COUDÉ, ÉE. adj. Qui est ployé, qui fait un angle, un coude. Angulatus, inflexus. Il y a beaucoup d’outils qui sont coudés.

COUDÉE, s. f. mesure dont usoient les Anciens, & surtout les Hébreux, qui étoit prise sur la longueur ordinaire du bras de l’homme depuis le coude jusqu’au bout de la main. Cubitus. Elle avoit en sa moyenne grandeur un pié & dix pouces de roi. La plus petite n’avoit qu’un pié & cinq pouces : & la plus grande, ou coudée géométrique, étoit de deux piés & deux pouces de roi. Le Père Mersenne fait la coudée hébraïque d’un pié, quatre doigts & trois lignes, par rapport au pié du Capitole. Héron fait la coudée géométrique de vingt-quatre doigts, & Vitruve fait le pié des deux tiers de la coudée, c’est-à-dire, de seize doigts. L’Arche de Noé avoit trois cens coudées de long, cinquante de large, & trente de haut ; & sa fenêtre étoit d’une coudée.

On dit figurément, avoir ses coudées franches ; pour dire, être au large, avoir liberté de bâtir, de s’étendre, de se promener, de tout faire sans être gêné, ni repris de personne. Laxo & liberiore uti loco, spatio. On le dit sur tout des libertés qu’on prend à la table, quand on a ses coudes sur la table, & quand on y est assis au large. On dit aussi, qu’un homme n’a qu’une coudée ; pour dire, qu’il est nain, qu’il est fort petit. Cubitalis.

COUDELATTE, terme de Charpenterie. Ce sont dans la construction d’une galère, des pièces de bois plus épaisses par les extrémités que par le milieu, & qui reçoivent une longue pièce de bois de quatre pouces en carré, qu’on appelle tapière.

COUDER, v. a. terme de Tailleur. Faire le coude d’une manche ; donner à la partie de l’habit qui couvre le coude, la forme qu’elle doit avoir. Cubito manicam aptare. Couder une manche de pourpoint, de juste-au-corps. Cette manche est bien coudée.

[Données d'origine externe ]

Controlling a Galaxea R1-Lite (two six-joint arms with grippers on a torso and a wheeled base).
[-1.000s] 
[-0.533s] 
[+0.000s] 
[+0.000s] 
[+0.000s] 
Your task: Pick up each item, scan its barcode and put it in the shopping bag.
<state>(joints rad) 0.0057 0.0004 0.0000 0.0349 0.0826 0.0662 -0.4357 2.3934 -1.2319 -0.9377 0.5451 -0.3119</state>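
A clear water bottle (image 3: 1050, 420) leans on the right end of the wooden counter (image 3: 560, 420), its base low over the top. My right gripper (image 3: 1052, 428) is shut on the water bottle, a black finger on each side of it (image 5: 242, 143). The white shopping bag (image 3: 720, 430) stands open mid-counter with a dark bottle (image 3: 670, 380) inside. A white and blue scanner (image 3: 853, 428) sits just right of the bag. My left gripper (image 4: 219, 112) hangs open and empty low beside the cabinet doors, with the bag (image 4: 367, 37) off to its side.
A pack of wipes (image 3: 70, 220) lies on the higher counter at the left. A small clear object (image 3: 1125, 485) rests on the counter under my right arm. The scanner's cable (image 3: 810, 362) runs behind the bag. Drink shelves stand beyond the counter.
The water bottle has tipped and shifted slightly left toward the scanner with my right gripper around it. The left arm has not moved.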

Couder se dit généralement des choses qu’on plie en forme de coude. Couder une barre de fer ; couder une branche de vigne, la coucher ou plier en angle obtus.

COUDOYER, v. a. heurter quelqu’un avec le coude. Pulsare aliquem cubito. Il coudoya ceux qui étoient assis autrès de lui. Ablanc. Je coudoie les plus proches pour me faire place. Id.

COUDRAIE. s. f. lieu planté de coudriers. Coryletum. En quelques lieux on l’appelle coudrette. On trouve couldrai s. m. dans C. Etienne. On ne le dit plus.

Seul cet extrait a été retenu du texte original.